Scandiuzzi: "Like a gym membership. What it does, it appeals to a younger constituency that wants flexibility, doesn't want to be tied to let's say, I have to be here every other month. It frees them, they can call the day before, see a play, a dance, whatever."

It's like an all–you–can–eat art buffet. 350 people have become members since July 2009, when the program started. The company would like to bring in a total of 1,000 members by the end of 2010.
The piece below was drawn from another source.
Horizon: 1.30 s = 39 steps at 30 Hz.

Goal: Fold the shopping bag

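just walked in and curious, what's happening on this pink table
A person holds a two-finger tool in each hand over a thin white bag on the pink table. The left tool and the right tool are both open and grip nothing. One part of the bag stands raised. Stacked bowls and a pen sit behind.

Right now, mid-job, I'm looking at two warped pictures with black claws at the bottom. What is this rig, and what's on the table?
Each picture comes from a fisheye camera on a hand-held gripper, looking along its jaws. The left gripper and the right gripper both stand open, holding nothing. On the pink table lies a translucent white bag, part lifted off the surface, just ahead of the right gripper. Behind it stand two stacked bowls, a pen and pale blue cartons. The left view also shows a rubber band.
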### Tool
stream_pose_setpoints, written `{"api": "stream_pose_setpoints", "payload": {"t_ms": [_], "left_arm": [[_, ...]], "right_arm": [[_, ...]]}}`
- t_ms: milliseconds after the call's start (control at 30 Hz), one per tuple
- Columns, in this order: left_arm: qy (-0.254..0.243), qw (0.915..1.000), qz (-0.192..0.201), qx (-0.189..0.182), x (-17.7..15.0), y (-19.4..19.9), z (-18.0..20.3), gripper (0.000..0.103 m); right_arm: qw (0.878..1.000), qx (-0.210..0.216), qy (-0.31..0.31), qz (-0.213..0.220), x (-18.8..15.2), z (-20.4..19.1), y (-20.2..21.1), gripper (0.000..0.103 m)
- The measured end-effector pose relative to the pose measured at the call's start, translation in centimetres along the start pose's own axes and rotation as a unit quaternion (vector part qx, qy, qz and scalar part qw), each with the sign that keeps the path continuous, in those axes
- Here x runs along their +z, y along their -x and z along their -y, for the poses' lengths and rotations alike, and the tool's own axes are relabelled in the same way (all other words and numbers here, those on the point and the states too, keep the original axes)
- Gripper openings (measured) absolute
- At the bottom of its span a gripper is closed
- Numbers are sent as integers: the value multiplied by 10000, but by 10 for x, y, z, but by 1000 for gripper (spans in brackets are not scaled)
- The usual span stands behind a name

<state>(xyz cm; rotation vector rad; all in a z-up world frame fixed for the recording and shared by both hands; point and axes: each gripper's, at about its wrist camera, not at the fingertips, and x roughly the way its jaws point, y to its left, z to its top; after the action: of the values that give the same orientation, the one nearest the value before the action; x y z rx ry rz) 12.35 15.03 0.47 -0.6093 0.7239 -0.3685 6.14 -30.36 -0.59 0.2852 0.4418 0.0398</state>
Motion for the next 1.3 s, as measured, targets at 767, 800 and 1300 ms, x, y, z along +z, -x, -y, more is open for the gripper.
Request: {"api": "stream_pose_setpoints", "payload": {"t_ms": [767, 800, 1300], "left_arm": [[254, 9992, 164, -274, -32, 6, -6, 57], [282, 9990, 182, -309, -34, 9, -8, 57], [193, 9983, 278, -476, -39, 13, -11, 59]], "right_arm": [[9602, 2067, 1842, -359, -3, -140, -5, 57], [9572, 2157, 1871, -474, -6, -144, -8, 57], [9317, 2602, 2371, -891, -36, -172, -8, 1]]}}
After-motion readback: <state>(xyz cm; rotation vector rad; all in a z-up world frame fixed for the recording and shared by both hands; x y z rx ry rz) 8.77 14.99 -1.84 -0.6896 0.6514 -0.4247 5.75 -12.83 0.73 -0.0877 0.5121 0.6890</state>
I dig it, for reals. At E.S.T., there's one guy, just one guy who comes to literally EVERYTHING. He was coming to everything before I got there in 1996. He's still coming to everything now. I think people would take advantage of that kind of deal, especially now.


Anonymous said...

ACT is trying new things and having success with them. Carlo deserves a huge amount of credit for this. Being on the ground here, however, I have to say that on the artistic mentor side of things-- i.e. Kurt Beattie's bailiwick, it's still as weak as it ever was. Absentee dad sort of stuff. Kurt's the direct opposite with what we had with Curt at EST, sticking his busy hands in everything right down to fixing the faulty toilet. Kurt would be horrified to have to do what Curt did, and would be happiest to just be left alone and never bothered with that tiresome "local new works" nonsense. New works for ACT = Steven Dietz and they call it local even though Dietz hasn't lived here for a decade.

Paul Mullin said...

Shit. I didn't mean for that to be anonymous. It's me, J.

One more point, while I'm at it. ACT's Central Heating Lab is a great idea, but really one that all regional theaters should be doing as a matter of responsibility. It's a glorified cheap rental opportunity. Near zero actual curatorship or marketing help. It shows a great deal of savvy and kindness on Carlo's part, but not necessarily a depth of artistic vision. No one at ACT is actually getting their hands dirty here.

Seems like regional theaters everywhere are in a rush to become not much more than performance venues instead of true producers.

Paul Mullin said...

I want to follow this convo. Sorry for yet another post.

99 said...

I thought that might be you! But I was trying to figure out what other old EST'ers were out there.

I hear what you're saying about producers vs. presenters. I think marrying that inclusive spirit with a keen producer's eye would be a great thing, even if it's rare.

But starting with a cheap rental opportunity and seeing if it can grow from there works for me. I just hope that, when the theatre's fortunes turn around, they don't just chuck all these people out in the street.

joshcon80 said...

Steppenwolf, too, has an awesome program they've started where they umbrella a handful of young companies.

Pavement Group, who developed "MilkMilkLemonade" in Chicago is opening a production of Greg Moss's "Punkplay" there today.